Communiqué de presse

Jeudi 10 décembre 2015

L’association CHAPOLY a encore une fois interpelé hier les préfets DELPUECH et INGLEBERT, au travers d’une manifestation organisée ce jour à proximité de la Préfecture.

« Cette manifestation n’a pu avoir lieu que sous certaines conditions restrictives, notamment le lieu et le nombre de participants. Nous souhaitions tout de même accompagner le maire et les adjoints de notre commune, dans le renvoi d’un grand nombre de cartes d’électeurs. Cet acte symbolique est destiné à condamner le déni de démocratie imposé par la Préfecture. » indique Michel Dupoizat, Président de l’association.

Le projet de village de 80 Roms invariablement maintenu sur notre commune, sans concertation et sans information en dépit de toutes les actions et de toutes les alertes, exaspère profondément un très grand nombre de Saint Genois. Si à cela nous ajoutons le fait que les Préfets DELPUECH et INGLEBERT ignorent sciemment la loi en continuant les travaux malgré la demande légitime du Maire de les suspendre, confirmé par un arrêté et un procès-verbal envoyé au Procureur de la République, il est légitime de s’interroger sur les fondements mêmes de notre démocratie.

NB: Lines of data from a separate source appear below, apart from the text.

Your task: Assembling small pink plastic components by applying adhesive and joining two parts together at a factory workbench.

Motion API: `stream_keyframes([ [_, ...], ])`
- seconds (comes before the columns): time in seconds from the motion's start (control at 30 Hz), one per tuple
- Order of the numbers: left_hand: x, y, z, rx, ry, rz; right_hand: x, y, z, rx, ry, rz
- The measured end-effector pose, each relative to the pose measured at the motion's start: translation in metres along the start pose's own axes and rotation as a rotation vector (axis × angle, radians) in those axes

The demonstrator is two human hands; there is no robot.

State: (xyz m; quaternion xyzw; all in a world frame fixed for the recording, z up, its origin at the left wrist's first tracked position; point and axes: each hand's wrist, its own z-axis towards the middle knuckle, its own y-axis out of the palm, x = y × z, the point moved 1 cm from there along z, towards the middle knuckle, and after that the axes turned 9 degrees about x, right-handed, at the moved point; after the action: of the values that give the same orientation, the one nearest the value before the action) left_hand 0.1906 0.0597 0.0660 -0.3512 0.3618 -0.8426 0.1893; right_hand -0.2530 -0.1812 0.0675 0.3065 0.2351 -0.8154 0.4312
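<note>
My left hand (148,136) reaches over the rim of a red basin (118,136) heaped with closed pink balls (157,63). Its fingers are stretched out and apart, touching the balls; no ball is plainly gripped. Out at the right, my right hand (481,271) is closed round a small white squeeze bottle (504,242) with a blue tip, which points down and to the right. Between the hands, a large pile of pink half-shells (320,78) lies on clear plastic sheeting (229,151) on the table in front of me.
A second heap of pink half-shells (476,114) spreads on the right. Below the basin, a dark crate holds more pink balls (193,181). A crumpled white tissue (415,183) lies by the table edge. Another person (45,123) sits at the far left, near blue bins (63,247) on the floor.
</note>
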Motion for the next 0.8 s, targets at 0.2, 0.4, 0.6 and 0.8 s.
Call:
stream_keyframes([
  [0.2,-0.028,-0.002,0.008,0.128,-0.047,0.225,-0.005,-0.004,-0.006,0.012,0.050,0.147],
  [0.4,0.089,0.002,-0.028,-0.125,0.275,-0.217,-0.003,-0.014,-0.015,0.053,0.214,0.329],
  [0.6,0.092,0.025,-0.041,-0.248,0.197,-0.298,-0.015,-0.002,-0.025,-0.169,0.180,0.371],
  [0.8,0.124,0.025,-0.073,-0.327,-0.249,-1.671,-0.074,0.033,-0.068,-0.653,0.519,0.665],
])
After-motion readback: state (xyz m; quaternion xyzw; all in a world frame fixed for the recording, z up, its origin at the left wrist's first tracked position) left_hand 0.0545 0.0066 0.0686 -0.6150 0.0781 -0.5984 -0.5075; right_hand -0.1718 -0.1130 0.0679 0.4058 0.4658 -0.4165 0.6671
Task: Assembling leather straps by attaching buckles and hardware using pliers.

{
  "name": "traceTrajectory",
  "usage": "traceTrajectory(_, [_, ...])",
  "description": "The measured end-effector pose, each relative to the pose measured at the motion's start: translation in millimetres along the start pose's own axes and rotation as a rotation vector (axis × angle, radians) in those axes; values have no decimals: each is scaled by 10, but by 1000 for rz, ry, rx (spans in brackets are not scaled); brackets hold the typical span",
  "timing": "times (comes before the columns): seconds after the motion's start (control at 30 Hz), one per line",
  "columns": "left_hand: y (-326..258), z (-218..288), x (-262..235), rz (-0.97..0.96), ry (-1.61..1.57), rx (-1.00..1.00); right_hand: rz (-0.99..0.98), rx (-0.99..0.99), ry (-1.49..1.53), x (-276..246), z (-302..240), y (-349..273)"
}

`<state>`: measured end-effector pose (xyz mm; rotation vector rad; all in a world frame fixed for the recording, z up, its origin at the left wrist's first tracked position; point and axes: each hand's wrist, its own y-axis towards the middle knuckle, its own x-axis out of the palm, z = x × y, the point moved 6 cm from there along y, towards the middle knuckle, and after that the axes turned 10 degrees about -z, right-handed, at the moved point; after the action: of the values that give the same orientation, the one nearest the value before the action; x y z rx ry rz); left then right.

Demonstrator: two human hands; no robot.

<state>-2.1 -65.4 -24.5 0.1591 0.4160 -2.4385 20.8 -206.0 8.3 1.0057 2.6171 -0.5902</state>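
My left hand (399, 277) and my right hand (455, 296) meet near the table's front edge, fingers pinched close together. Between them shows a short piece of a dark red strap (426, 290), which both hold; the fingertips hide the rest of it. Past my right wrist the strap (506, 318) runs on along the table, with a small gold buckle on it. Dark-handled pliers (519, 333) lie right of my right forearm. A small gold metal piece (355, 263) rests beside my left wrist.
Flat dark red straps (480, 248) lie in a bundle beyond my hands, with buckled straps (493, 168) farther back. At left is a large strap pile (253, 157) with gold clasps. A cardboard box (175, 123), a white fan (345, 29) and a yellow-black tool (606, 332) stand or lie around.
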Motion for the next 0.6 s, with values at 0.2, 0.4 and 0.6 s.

Le passage en force de la Préfecture est insupportable et n’est certainement pas de nature à apaiser les tensions. L’objectif de la Préfecture semble de faire aboutir les travaux, fusse-t-il en ignorant la loi, avant l’audience du 18 décembre.

«L’association Chapoly est très sensible à la situation des populations Rom de la Métropole pour autant nous restons persuadés que le projet des préfets DELPUECH et INGLEBERT présente de nombreux risques qui ne permettent pas de garantir un minimum de réussite» S’insurge le président de l’association.

Nous restons persuadés que la justice tranchera et mettra en exergue les manquements aux lois de la république de nos deux préfets, lors de l’audience au tribunal administratif, même s’il nous paraît incroyable que malgré une suspension, les travaux continuent et détruisent de manière irrémédiable une zone naturelle.